I was wandering in the misty depths of a hive ship when there was an insistent jabbing at my shoulder and a snapping in front of my face. And then I was back, my vision wavering and blurry, but good enough to see a pink blob hanging above me, and in amongst the muffled sounds I caught my name repeated over and over. Then it faded and I was lost again.

They kept coming back. Whenever I thought myself lost beyond finding, a voice or a touch would catch me, like a fish on a hook and draw me back toward reality. And eventually, though my body fought like the wiliest old pike in the lake, I was landed, gasping, on the shore; or on a rumpled infirmary bed, in (thank God) one of the private side rooms.

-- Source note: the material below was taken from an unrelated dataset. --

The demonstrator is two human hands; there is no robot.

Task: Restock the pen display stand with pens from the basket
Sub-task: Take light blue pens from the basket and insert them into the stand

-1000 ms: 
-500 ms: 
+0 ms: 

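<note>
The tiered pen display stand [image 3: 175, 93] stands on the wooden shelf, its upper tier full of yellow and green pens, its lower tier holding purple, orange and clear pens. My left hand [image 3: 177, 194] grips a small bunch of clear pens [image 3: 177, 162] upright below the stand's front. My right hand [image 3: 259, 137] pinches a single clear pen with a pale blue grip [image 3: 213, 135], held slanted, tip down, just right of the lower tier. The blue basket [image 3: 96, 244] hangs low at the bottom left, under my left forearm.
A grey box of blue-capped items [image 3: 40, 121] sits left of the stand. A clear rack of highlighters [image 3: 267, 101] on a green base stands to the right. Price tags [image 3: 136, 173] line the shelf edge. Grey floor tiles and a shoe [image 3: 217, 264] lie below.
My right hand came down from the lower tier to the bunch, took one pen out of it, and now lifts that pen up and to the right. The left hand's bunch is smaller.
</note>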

At first I stared at the ceiling. And that was enough. Dull, flat, shadowy terracotta, up there doing its thing, minding its own business, just hanging there to be looked at by anyone forcibly horizontal. And then, after more drifting in dreamless sleep, the ceiling wasn't enough for me to look at, and I remembered that once, a long time ago, I'd been able to move. I gathered my resolve, twitched my neck to begin my head's journey, and then let its weight carry it around, until my cheek pressed against the pillow.

I blinked at the view. For a moment there was too much input and none of it made sense. But then patterns shifted in my sluggish mind and I could interpret the shapes and colours and sounds. There was the usual infirmary junk - machines on stands, racks of stuff in packets that rustle before someone pokes you with something or sticks it in you - and there was the usual flimsy, unrestful infirmary chair, but its occupant was a less-than-usual infirmary visitor. It was Woolsey. He was asleep, his head tipped back, his mouth open, snoring gently and rhythmically. He looked old and crumpled and, because my brain was beginning to spark to life, it occurred to me that if he looked that bad, what must I look like?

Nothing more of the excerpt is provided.